The argument that drug defendants are violent conflicts with studies, like my work with economist Frank McIntyre, that shows that drug defendants are the safest defendants to release before trial. Our study of over 100,000 felony defendants over fifteen years showed that of all of the felons released before trial, those charged with selling or possessing drugs were the least likely to commit a violent crime. In fact, they were as safe to release as those brought in on driving related crimes.
Our study is not the only one that shows that most drug defendants are not violent. There is no proof that illegal drugs pharmacologically cause violence. Though certainly drug addicts commit more crimes than nondrug users, they commit them at low rates, and the connection between drugs and violent crime is complex and inconclusive. In fact, no researchers have been able to prove that drugs have a direct influence on violence, and one study actually shows that drug users are more likely to reduce violent behavior after using drugs. Indeed, studies have pointed out that forces of violence are not caused by drugs but may come from economic hardship, poor intellectual capacity, an aggressive temperament, or other personality disorders. Interestingly, a link between alcohol and violence has much more support in data than a link between drugs and violence. And tobacco is even more significantly linked to crime than alcohol or drugs. A 1997 survey of prisoners also indicated only 12% of federal drug offenders were ever convicted of a violent crime. And against common perception, prisoners incarcerated for violent offences do not generally commit violent crimes for drug money. In 2002, only 5% of violent and public order offenders claimed to have committed their crimes for drug money. Even without protection of the state, illegal drug markets generally run without violence. For instance, Mexico has trafficked drugs for a century but has only seen an extreme rise in violence within the last decade.

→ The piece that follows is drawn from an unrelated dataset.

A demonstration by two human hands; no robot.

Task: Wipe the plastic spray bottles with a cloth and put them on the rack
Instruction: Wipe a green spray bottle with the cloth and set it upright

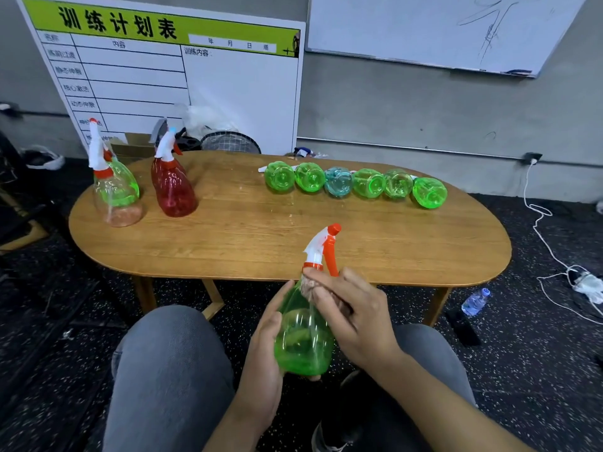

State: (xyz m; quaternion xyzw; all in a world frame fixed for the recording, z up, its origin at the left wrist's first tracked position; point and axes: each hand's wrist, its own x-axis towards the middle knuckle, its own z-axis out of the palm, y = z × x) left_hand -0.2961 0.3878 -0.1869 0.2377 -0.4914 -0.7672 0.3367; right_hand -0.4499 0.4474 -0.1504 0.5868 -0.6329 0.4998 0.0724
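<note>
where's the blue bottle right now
In the head view, the blue bottle lies on its side on the table's far right, third from the left in a row of green bottles.

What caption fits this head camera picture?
Left hand holds a green plastic spray bottle; right hand rubs its neck with a small cloth.

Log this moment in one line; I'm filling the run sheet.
step: wiping | left hand: holds green bottle | right hand: presses cloth on its neck | table: six bottles lying, others upright
</note>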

So if there is not much evidence that drugs create violence, why do we all believe it? Simply blame it on the War on Drugs. In 1986, drug use was viewed as the most important problem facing the nation by only 3% of the population, but that number climbed to 64% in 1989. And during this same period drug use actually declined in America. What happened though is that U.S. Presidents “got tough” and blamed drug use for America’s problems. With this rhetoric and legislative backing, prison rates climbed quickly and between 1981 and 1990, drug defendants went from 6% to nearly 25% of the state prison population, and from 25% to 60% of the overall federal inmate population.

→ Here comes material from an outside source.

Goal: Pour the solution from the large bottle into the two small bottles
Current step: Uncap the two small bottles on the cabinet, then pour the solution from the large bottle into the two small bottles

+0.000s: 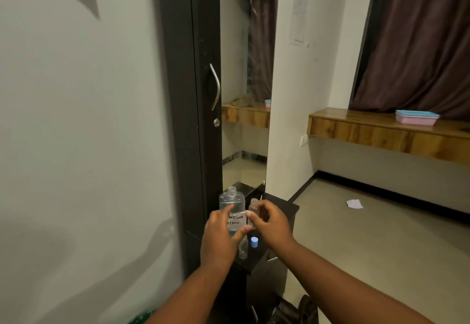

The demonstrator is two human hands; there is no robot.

Though the drug-violence link lacks proper support, it is rarely challenged and forms the backbone of U.S. drug policy. Countless cases and statutes continue to rely on this link to justify trumped up sentences. Courts have asserted, without support, that drug addicts need to commit crimes of violence to satisfy their demand for drugs; that drug use and trade inevitably involves violence, and individuals involved in drugs are more likely to be involved with violence, even if the defendant has never exhibited any violent behavior. What is more, the current drug laws make no difference between violent and nonviolent offenses, and an addict with a record of drug convictions often faces a longer sentence than a murderer. Instead of actually focusing on violent crime, drug crime penalty schemes (state and federal), include sentencing enhancements based upon the quantity of drug you have, assuming that the more drugs you possess, the more violent you are, even though there is little evidence to back this claim.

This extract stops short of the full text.